The question has been whether Villareal's twinkling, flashing installation is REAL ART. Nobody ever questions whether all the acres of statuary in the West building are REAL ART, even though hardly anyone other than scholars ever goes to see them or enjoy what they do to the space. The Washington Post, that bastion of solidified taste and stuffy attitudes toward anything the critic can't understand or appreciate, ran a much-quoted article last November about "Multiverse" and Villareal. The reviewer sniffed, "Multiverse" is good, attractive fun, but it doesn't have the substance [italics mine] that would bring it even close to major art."

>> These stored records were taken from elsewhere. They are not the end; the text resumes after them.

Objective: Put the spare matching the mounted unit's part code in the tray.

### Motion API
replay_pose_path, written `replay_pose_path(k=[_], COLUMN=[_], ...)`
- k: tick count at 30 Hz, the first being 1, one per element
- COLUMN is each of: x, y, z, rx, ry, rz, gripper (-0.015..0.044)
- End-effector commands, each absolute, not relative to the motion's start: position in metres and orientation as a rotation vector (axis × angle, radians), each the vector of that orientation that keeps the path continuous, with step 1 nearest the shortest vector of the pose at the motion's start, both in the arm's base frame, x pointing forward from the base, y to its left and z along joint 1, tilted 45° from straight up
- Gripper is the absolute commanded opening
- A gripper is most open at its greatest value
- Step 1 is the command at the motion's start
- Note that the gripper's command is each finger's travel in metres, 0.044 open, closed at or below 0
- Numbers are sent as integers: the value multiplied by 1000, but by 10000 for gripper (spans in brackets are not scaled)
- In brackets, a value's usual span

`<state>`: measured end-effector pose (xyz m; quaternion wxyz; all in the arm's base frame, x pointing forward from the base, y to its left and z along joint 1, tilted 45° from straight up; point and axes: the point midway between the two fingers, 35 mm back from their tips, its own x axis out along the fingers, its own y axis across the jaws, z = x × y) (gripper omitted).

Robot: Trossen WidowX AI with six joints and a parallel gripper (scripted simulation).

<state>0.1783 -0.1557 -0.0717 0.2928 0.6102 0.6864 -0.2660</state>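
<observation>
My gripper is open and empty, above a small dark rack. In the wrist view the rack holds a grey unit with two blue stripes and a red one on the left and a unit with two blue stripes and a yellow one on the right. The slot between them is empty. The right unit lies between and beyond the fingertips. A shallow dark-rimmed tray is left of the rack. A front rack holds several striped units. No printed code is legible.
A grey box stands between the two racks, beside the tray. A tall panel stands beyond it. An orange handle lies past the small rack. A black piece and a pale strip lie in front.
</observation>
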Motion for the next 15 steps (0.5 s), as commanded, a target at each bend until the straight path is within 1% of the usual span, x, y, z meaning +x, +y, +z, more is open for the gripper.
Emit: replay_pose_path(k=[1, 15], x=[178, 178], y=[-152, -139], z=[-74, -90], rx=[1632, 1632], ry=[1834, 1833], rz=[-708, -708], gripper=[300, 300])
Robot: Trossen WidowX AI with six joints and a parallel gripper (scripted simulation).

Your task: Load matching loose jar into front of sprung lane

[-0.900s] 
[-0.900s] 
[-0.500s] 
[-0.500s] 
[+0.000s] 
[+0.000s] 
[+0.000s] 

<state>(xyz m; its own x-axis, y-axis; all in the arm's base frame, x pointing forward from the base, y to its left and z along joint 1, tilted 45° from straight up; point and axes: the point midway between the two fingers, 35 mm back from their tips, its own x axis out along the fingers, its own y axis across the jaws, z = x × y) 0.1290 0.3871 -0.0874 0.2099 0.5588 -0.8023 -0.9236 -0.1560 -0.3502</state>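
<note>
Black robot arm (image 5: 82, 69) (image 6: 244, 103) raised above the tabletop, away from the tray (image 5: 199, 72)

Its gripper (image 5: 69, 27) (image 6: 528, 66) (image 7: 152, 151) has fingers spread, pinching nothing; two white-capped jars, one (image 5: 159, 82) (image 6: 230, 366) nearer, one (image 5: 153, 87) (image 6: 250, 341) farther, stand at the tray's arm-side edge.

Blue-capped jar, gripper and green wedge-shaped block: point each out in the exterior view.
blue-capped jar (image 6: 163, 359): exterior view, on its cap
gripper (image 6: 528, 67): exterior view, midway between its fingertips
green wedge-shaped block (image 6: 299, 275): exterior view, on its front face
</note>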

What is major art, anyway? Ellsworth Kelly's "Catalpa Leaf" is a simple pencil outline of a leaf on a piece of paper, yet it merits inclusion in Robert and Jane Meyerhoff's collection of "major art" now on display in the East Building. (see last week's post). I think major art is like Supreme Court Justice Potter Stewart's description of pornography: "I'll know it when I see it."

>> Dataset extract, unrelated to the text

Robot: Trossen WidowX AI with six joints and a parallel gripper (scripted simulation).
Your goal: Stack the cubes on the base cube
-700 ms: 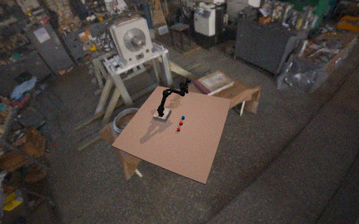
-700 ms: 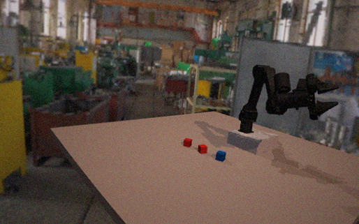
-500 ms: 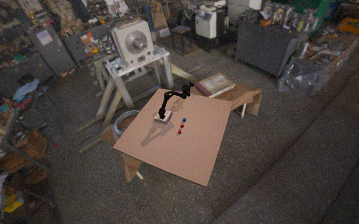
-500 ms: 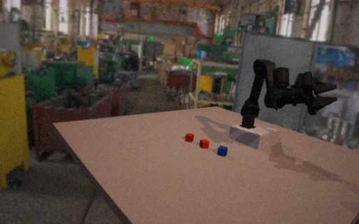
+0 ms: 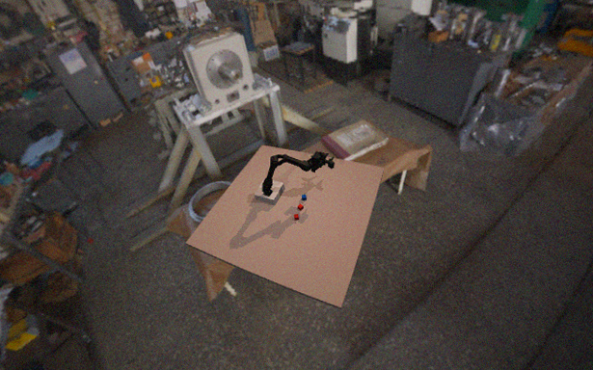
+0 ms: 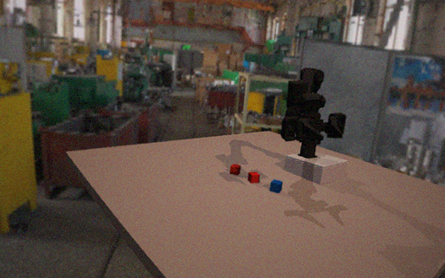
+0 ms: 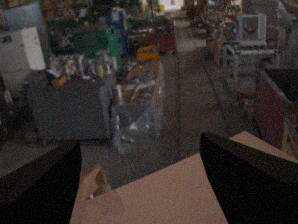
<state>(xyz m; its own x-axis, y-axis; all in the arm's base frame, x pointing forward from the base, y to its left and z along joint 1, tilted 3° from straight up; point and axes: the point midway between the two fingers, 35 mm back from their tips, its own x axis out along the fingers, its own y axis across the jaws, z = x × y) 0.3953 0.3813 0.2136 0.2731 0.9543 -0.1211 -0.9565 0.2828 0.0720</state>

"Multiverse" never fails to fill me with joy when I see it. I can no longer see the stars at night, thanks to living in a big, light-polluted city, where the only celestial bodies visible at night are the moon and a few bright planets. But "Multiverse" recreates in a small way the punched-in-the-gut feeling I used to get when I'd go out at night on the dock at Lake Sallie and see uncountable stars. And "Multiverse" doesn't call up just stars, either. The moving patterns, the waves, the shattered forms evoke raindrops falling on the lake or the window or the splash of the surf or the ripple of grass in the wind. That Villareal can create a work that evokes all of that keen sensual pleasure with a bunch of little LED bulbs and ingenious software programming is a major accomplishment. So if you ask me, "Is it art?" My answer is be a resounding "Hell, yes!"





Friday, November 6, 2009

Hanging Out In The National Gallery


There's hardly anyplace here that's more wonderful at certain times of day than the National Gallery, East Building.  I went there earlier this week to see the extraordinary Robert and Jane Meyerhoff collection on display now.  The entire 300-piece collection of American and European abstract expressionism and other modern art is a massive gift to the National Gallery of Art by Robert Meyerhoff, a Baltimore real estate developer, and his late wife, Jane.

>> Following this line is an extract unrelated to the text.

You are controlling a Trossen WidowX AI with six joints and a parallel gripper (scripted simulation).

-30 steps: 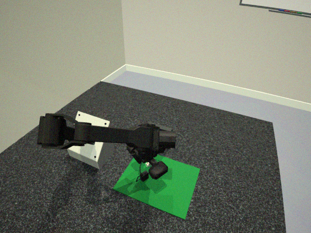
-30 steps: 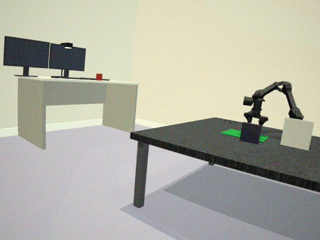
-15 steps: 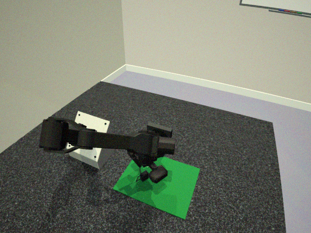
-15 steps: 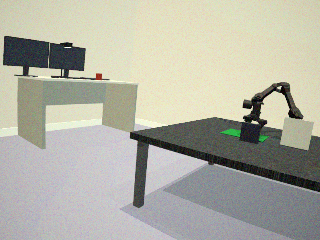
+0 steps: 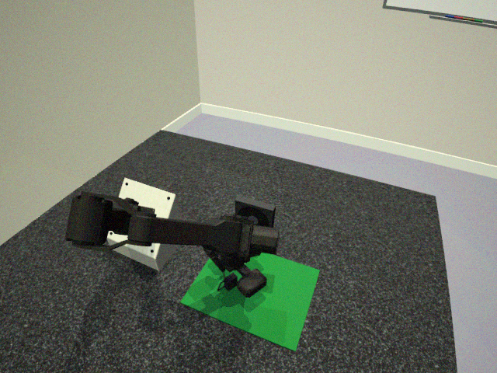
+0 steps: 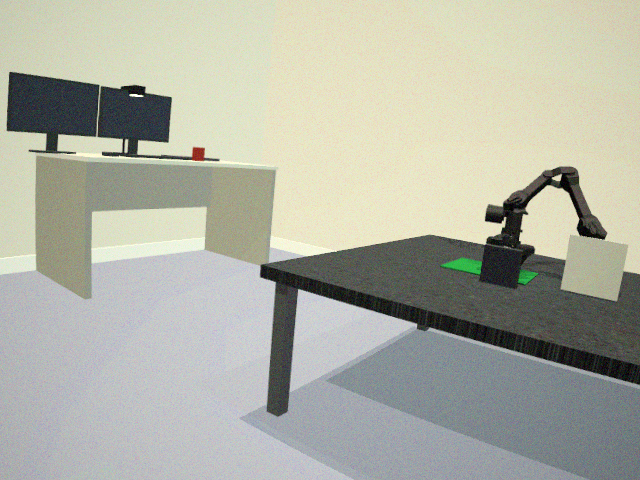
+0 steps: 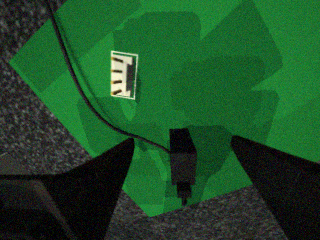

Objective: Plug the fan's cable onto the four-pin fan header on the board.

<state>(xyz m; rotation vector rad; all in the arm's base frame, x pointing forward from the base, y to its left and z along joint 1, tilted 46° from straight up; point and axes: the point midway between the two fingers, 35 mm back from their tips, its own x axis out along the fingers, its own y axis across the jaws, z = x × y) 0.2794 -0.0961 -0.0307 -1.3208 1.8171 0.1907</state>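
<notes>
So the gripper (image 5: pixel 241 284) (image 7: pixel 181 141)'s wide open, nothing grabbed, black fan plug (image 7: pixel 183 157) between its fingers, no readable labels anywhere.

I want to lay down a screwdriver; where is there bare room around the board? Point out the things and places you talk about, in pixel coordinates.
Right of the board (image 5: pixel 303 308) in the top view, towards the table's (image 5: pixel 381 260) far edge. It's crowded between the fan (image 5: pixel 241 205) and board, under the arm (image 5: pixel 176 231).
</notes>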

Harry Cooper, the curator of this astonishing exhibition, which includes about half of the collection, has grouped the artworks according to 10 categories or themes, including "scrape," "drip," "line," and "gesture." It's like going to hear a musical program comprising concertos in, say, E flat major for different instruments and by different composers. You can't say you've experienced art by Jasper Johns or Frank Stella until you've seen it mounted together like this.

After 45 minutes, I found it, as usual, overwhelming and had to leave.  I can only take so much of this intense rearrangement of my senses at one time. The exit of the mezzanine gallery looked out on the glorious, peaceful scene above.